■ **Problem requirements**
From the first line of the material through the line containing "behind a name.", restate everything word for word and nothing more.

START Raw data

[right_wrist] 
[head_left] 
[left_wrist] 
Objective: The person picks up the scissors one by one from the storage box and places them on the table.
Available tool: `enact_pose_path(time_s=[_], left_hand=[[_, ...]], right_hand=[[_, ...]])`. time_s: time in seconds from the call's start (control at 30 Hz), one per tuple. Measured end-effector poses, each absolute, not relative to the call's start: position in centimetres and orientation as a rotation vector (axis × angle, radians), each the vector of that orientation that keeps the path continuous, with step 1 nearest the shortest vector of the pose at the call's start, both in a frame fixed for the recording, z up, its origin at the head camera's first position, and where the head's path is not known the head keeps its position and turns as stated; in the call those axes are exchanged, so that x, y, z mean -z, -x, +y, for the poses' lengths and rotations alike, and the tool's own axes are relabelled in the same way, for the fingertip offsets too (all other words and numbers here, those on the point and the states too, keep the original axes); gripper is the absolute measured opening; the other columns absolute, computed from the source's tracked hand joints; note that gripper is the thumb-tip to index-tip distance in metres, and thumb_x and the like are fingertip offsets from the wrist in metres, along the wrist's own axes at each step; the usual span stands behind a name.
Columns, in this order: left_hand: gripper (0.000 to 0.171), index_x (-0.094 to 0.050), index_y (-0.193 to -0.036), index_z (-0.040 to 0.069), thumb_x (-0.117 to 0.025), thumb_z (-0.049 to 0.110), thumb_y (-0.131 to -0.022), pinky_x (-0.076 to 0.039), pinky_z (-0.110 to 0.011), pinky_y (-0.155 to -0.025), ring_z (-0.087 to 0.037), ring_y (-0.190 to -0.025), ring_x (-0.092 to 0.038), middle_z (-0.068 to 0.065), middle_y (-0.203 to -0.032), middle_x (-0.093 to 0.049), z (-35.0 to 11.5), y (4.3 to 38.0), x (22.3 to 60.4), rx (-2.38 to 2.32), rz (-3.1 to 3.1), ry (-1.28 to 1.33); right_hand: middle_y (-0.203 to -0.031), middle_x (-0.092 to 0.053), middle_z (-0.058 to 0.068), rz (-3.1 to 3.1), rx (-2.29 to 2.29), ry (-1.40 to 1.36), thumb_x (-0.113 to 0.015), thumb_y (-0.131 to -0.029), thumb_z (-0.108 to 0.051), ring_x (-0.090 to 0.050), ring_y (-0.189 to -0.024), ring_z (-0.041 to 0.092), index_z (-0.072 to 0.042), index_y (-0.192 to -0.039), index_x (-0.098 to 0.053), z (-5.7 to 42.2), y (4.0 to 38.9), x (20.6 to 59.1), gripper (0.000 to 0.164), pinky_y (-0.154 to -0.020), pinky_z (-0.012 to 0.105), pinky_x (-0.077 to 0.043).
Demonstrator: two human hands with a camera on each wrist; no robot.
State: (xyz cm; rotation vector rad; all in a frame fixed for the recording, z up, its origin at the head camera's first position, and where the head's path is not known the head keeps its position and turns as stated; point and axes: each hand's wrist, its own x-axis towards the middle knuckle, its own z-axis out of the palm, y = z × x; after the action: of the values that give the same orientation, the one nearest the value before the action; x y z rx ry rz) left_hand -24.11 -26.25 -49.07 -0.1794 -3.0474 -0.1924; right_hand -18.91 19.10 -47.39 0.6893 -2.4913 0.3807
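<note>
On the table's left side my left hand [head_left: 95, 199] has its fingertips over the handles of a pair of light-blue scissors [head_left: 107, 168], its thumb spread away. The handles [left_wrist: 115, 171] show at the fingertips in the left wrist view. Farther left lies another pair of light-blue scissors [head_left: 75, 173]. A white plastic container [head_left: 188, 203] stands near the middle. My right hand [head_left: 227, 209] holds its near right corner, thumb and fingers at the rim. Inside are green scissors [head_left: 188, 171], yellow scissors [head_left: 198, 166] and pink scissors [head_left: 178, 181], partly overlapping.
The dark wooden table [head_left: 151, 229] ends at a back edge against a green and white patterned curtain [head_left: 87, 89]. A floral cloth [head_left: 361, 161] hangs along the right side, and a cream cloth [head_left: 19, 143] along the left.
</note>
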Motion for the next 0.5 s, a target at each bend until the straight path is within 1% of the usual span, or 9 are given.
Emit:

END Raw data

■ **Solution for this task**
[right_wrist] 
[head_left] 
[left_wrist] 
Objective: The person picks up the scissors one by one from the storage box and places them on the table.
Available tool: `enact_pose_path(time_s=[_], left_hand=[[_, ...]], right_hand=[[_, ...]])`. time_s: time in seconds from the call's start (control at 30 Hz), one per tuple. Measured end-effector poses, each absolute, not relative to the call's start: position in centimetres and orientation as a rotation vector (axis × angle, radians), each the vector of that orientation that keeps the path continuous, with step 1 nearest the shortest vector of the pose at the call's start, both in a frame fixed for the recording, z up, its origin at the head camera's first position, and where the head's path is not known the head keeps its position and turns as stated; in the call those axes are exchanged, so that x, y, z mean -z, -x, +y, for the poses' lengths and rotations alike, and the tool's own axes are relabelled in the same way, for the fingertip offsets too (all other words and numbers here, those on the point and the states too, keep the original axes); gripper is the absolute measured opening; the other columns absolute, computed from the source's tracked hand joints; note that gripper is the thumb-tip to index-tip distance in metres, and thumb_x and the like are fingertip offsets from the wrist in metres, along the wrist's own axes at each step; the usual span stands behind a name.

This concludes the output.